The reverb analysis component is not connected in any way to the Web front end at the moment. For this reason, the only possible way of running it is through the terminal or by importing the module in a script.
Please proceed to the directory conv_reverb/reverb_analysis/
where you can run the following commands. You can also find an example script, example.py
, which showcases the algorithm.
Running the impulse_processing.py
script studies the reverb signature of the impulse response sound files in conv_reverb/impulses/
and saves this signature to disk (conv_reverb/reverb_analysis/output/processed_impulses/
) for faster analysis thereafter.
$ python impulse_processing.py <make_plots>
where <make_plots>
can be set to either True
or False
. The plots help visualize the processed impulses and are saved to /conv_reverb/reverb_analysis/output/plots
.
Running the reverb_analysis.py
script will perform a k-nearest neighbors approach to analyzing the reverb signature present in a wet audio file. It will return (and print) a dictionary with the three most likely spaces to produce the reverb and their associated match. A lower value means a better match. A value of 0.0 for k=1 means the match is exact. For this algorithm, consider it successful if it is able to return the correct impulse space among those three top results.
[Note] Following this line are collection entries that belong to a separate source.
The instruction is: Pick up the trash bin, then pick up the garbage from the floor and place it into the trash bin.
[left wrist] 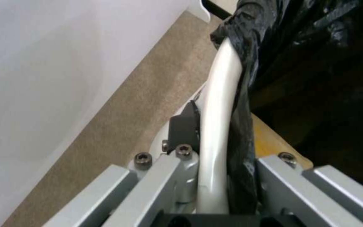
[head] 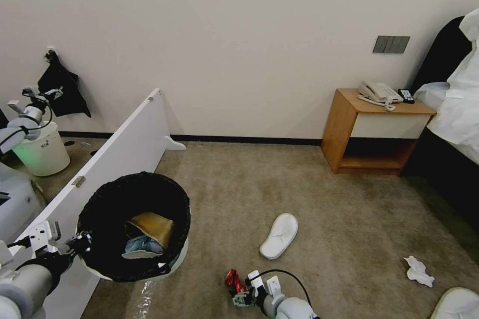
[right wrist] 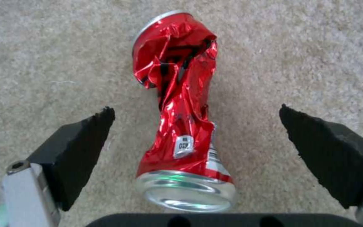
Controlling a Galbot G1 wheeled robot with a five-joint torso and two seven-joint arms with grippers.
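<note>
Head view: your left gripper (head: 82, 244) clamps the near-left rim of the trash bin (head: 134, 224), which sits at the lower left beside a long white board (head: 119, 159). You can see a tan cardboard box (head: 152, 227) and a blue face mask (head: 142, 245) lying inside on the black liner.

Left wrist view: the fingers (left wrist: 181, 132) are clenched on the white rim with the black bag (left wrist: 240, 132) folded over it; you have one finger outside the wall and the other inside against the bag. Carpet (left wrist: 135, 104) runs beside the bin.

Right wrist view: your right gripper (right wrist: 196, 115) is low over the floor (right wrist: 43, 47), claw released, pads (right wrist: 80, 142) spread wide on either side of the crushed red can (right wrist: 181, 126). The can lies on its side on the carpet between the pads, touching neither that you can see, its silver base toward the wrist.

Head view again: the can (head: 232, 279) lies at the near edge of the floor, just beyond the right gripper (head: 239, 294) and to the right of the bin. One white slipper (head: 279, 235) lies beyond it, mid-floor. A white tissue (head: 418, 271) lies well to the right, with a second slipper (head: 456, 304) in the near right corner. A wooden nightstand (head: 369, 132) with a phone (head: 379, 93) stands against the far wall.
</note>
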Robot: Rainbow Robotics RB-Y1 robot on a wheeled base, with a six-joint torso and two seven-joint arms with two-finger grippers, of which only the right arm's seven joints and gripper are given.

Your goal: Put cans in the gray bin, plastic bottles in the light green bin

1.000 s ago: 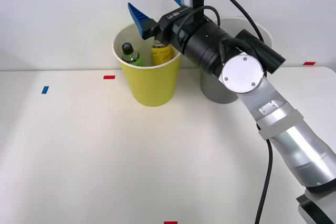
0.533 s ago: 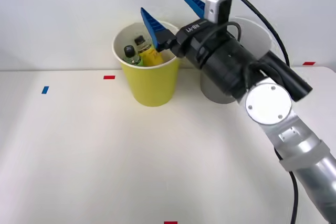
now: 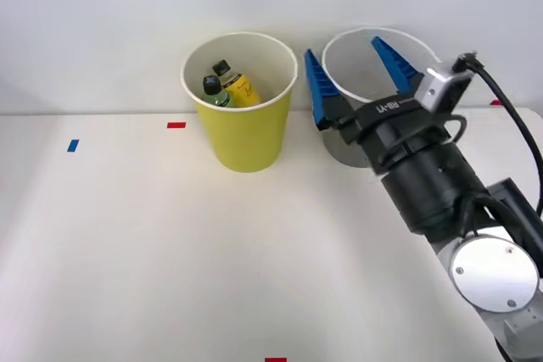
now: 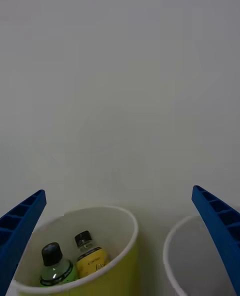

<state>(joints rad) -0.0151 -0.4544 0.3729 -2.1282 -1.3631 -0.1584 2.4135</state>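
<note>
1. The right gripper is spread wide with nothing between its blue fingers, and it now hangs in front of the gray bin, off to the right of the spot it held above the other bin a second ago
2. The arm has swung back and low toward the robot; half a second ago the wrist sat close over the rim of the light green bin, and now that rim shows whole in the front view
3. Inside that bin sit both plastic bottles: the yellow bottle leans with its black cap up, and the green bottle rests just beside it, the two touching or nearly so
4. A second ago the yellow one stood higher, right beneath the open fingers; now it lies lower and tilted against the bin's inner wall, so I'd call that a drop that has finished
5. The wrist view agrees: both bottles show past the bin's white rim, with the two fingers far apart at the corners and nothing held between them
6. The gray bin's pale inside shows in part behind the gripper; whether any can lies in it I cannot tell
7. For the task, the bottle half looks done; no can or bottle is visible on the white table, which carries small red and blue tape marks
8. My read is that the arm is pulling clear after its last release
</note>
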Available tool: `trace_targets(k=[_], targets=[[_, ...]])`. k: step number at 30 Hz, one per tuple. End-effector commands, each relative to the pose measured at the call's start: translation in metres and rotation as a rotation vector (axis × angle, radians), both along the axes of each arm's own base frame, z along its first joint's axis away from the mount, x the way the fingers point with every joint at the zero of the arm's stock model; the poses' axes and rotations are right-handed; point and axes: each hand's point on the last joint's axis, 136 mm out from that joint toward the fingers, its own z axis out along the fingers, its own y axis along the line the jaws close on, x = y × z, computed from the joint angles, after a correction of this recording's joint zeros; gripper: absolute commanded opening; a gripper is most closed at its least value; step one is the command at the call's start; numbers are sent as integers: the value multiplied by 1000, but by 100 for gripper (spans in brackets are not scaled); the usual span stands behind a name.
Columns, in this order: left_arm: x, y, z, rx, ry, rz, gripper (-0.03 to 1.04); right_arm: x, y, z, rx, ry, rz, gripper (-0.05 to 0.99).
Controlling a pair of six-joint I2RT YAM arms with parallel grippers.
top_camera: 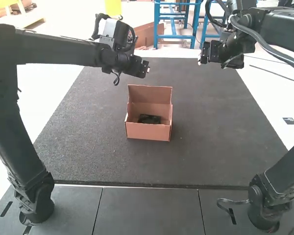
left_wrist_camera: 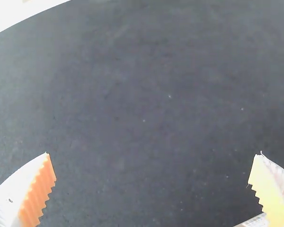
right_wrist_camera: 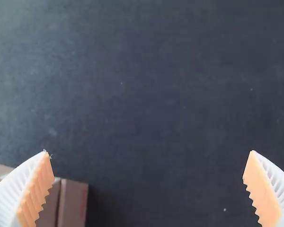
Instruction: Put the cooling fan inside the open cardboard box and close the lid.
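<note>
A small brown cardboard box (top_camera: 149, 119) stands open in the middle of the dark mat, its lid flap upright at the far side. A black cooling fan (top_camera: 148, 119) lies inside it. My left gripper (top_camera: 145, 68) hangs above the mat behind and left of the box; its ribbed white fingers (left_wrist_camera: 31, 194) with orange pads stand wide apart over bare mat. My right gripper (top_camera: 204, 53) hovers high behind and right of the box, fingers (right_wrist_camera: 31, 189) spread wide with nothing between them. A corner of the brown box (right_wrist_camera: 68, 203) peeks in beside one right finger.
The dark mat (top_camera: 88, 132) covers most of the table, with white tabletop at both sides. A small black tag (top_camera: 289, 120) lies on the white surface at the right. The arm bases stand at the near corners.
</note>
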Motion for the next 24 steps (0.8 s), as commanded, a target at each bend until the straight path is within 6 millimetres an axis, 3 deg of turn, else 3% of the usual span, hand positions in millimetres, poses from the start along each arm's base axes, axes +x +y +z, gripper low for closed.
trace_targets(k=[1,9,24], targets=[[8,-7,7,6,-15,-12,97,1,-5,30,36,-70,-14,92],[-2,-7,-8,47,81,-31,97,2,1,24,48,-47,8,92],[-59,-11,-42,90,257,-71,97,1,5,13,60,-18,25,92]])
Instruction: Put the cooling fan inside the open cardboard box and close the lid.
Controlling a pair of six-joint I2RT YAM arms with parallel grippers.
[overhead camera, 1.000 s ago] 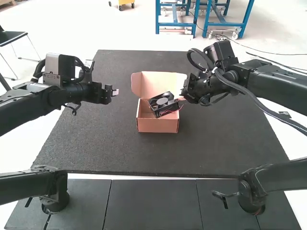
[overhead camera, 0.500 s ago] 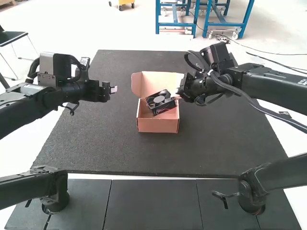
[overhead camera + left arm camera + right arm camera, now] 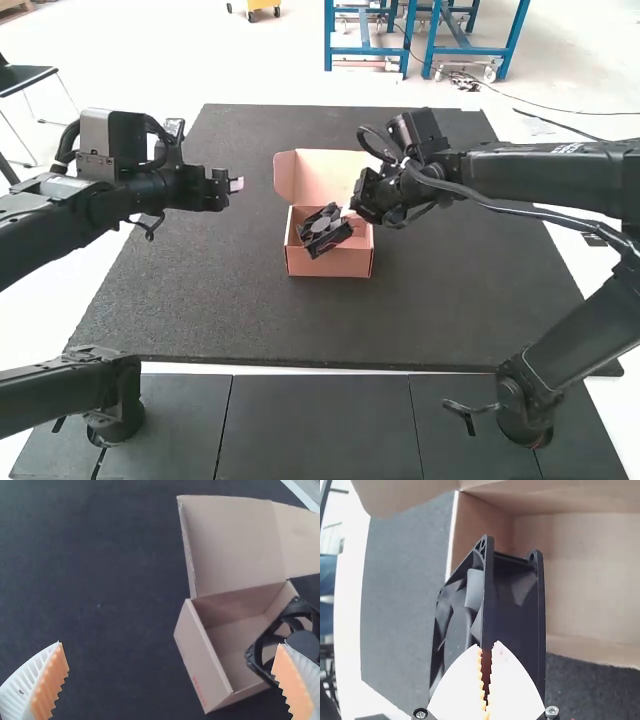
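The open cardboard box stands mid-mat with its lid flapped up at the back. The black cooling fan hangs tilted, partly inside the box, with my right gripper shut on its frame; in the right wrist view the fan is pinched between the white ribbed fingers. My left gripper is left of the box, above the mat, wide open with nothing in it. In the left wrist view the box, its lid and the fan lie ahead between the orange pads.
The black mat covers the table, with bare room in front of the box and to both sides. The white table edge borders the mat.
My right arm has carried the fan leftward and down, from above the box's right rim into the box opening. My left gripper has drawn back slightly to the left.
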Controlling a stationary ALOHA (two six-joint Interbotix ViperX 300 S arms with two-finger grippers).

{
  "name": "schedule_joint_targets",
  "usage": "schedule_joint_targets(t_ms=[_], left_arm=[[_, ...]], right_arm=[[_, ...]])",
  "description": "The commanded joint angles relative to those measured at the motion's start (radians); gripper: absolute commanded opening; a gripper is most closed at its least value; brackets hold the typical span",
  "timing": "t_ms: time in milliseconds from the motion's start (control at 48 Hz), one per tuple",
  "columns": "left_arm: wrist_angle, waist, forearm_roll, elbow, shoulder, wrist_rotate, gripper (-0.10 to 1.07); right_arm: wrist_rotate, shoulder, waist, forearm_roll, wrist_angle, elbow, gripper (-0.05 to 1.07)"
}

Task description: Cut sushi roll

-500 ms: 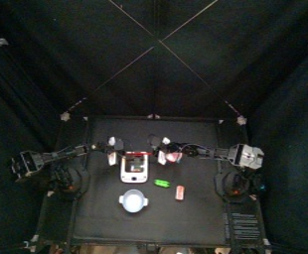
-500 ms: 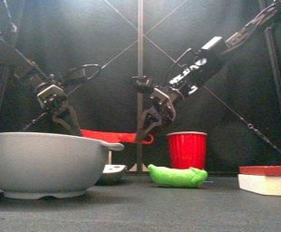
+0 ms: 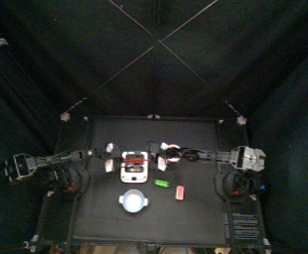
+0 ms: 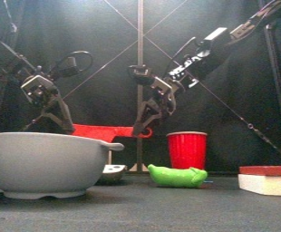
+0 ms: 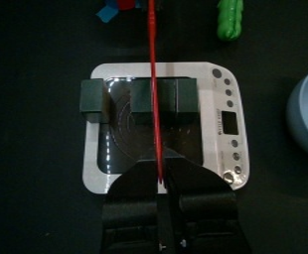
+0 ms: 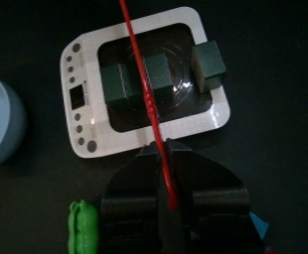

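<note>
The sushi roll (image 5: 164,99) is a row of dark blocks on the white board (image 5: 224,149). One block (image 5: 90,96) stands slightly apart at one end. The roll also shows in the right wrist view (image 6: 123,84). A thin red knife (image 5: 154,69) runs edge-on across the roll. My left gripper (image 5: 161,174) is shut on one end of it and my right gripper (image 6: 164,164) is shut on the other. In the front view the knife (image 4: 107,132) hangs level between both grippers. I cannot tell whether it touches the roll.
A grey-blue bowl (image 4: 46,163) stands at the table's front and hides the board in the front view. A green piece (image 4: 179,176), a red cup (image 4: 188,149) and a white block with a red-pink top (image 4: 267,181) lie to the right.
Both grippers and the red knife have shifted a little up and to the left in the front view. The roll and board have stayed in place.
</note>
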Motion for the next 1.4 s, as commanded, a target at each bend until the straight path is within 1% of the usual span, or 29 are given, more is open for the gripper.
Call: schedule_joint_targets(t_ms=[0,167,375,833,1375], left_arm=[[-0.005,-0.018,-0.015,-0.012,-0.006,0.0,0.33],[-0.017,-0.018,-0.015,-0.015,0.0,0.003,0.33],[-0.074,-0.015,-0.015,-0.018,0.009,0.006,0.33],[-0.072,-0.02,-0.02,-0.02,0.044,0.005,0.33],[-0.074,-0.015,-0.021,-0.014,0.044,0.005,0.33]], right_arm=[[0.006,-0.046,0.0,0.003,-0.012,-0.011,0.26],[0.008,-0.046,-0.005,0.006,-0.012,0.0,0.26],[0.008,-0.046,-0.008,0.008,-0.015,0.003,0.26],[0.008,-0.046,-0.006,0.008,-0.014,0.017,0.26],[0.008,-0.04,-0.006,0.006,-0.015,0.017,0.26]])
$ python reverb_analysis.py <audio_file> <k_neighbors> <make_plots>
where <audio_file>
is the filename (and filepath) of an audio file you want to analyze, <k_neighbors>
is a positive integer number of neighbors for the analysis and, <make_plots>
can be set to True
or False
. The plots help visualize how the analysis is carried out and why a certain space was recognized over another. These plots are saved to /conv_reverb/reverb_analysis/output/plots
.
We implemented another method for analysing a wet sound using cross-correlation. In /conv_reverb/
, run
$ python test_correlation.py <audio_file (defaults to samples/avril.aif)>
to test the accuracy of this method. Internally the dry sound is convolved with each of our impulse responses in turn, and then correlated with the remaining impulse responses. The correlation waveform with the highest root-mean-square (RMS) is counted as the winner. In order to remove bias towards intrinsically more powerful impulse responses, the input waveforms are normalized to have the same RMS, then mean-subtracted and normalized to a standard deviation of 1. This method is 85% succesful on avril.aif
, meaning that 85% of the time, the algorithm can distinguish between the impulse response with which the dry sound was convolved, and a red herring impulse response. All of this is done without performing a deconvolution or simply bookkeeping.
This method can also be called from an audio object. Suppose you've recorded a sound in a building off-campus, and you want to know which UChicago space the off-campus space most resembles, acoustically. In python you would run:
import os
from audio import Audio
a = Audio('~/Desktop/My_Wet_Sound.wav')
dir = os.listdir('impulses/')
l = [Audio('impulses/' + f) for f in dir if '.wav' in f]
a.correlate(l)
which outputs a dictionary of all of our impulse responses along with the RMS's of their corresponding correlation waveforms. The one with the maximum RMS is the statistically most similar space.
Upon upgrading our code from Python 2.7 to Python 3, the reverb analysis component and correlation method of the project became erratic. This was traced back to slightly different output generated byscipy.signal.fftconvolve
between the Python 2 and 3 versions. We are currently working on this issue.